[Problem to work on]: Find the line in the entries below that contains "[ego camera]". Repeat it exactly, and every line after it through the line that contains "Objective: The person".

[Input records]:
********
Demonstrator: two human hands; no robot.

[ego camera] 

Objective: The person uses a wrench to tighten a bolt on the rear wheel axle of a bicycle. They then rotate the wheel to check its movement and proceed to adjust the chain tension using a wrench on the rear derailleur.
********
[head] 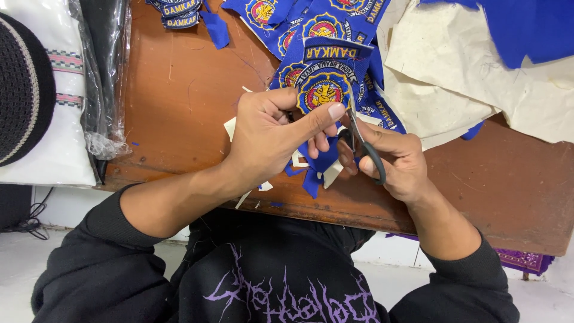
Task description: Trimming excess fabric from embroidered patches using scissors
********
[Answer to the exercise]:
[ego camera] 

Objective: The person uses a wrench to tighten a bolt on the rear wheel axle of a bicycle. They then rotate the wheel to check its movement and proceed to adjust the chain tension using a wrench on the rear derailleur.

This exercise has nothing further to it.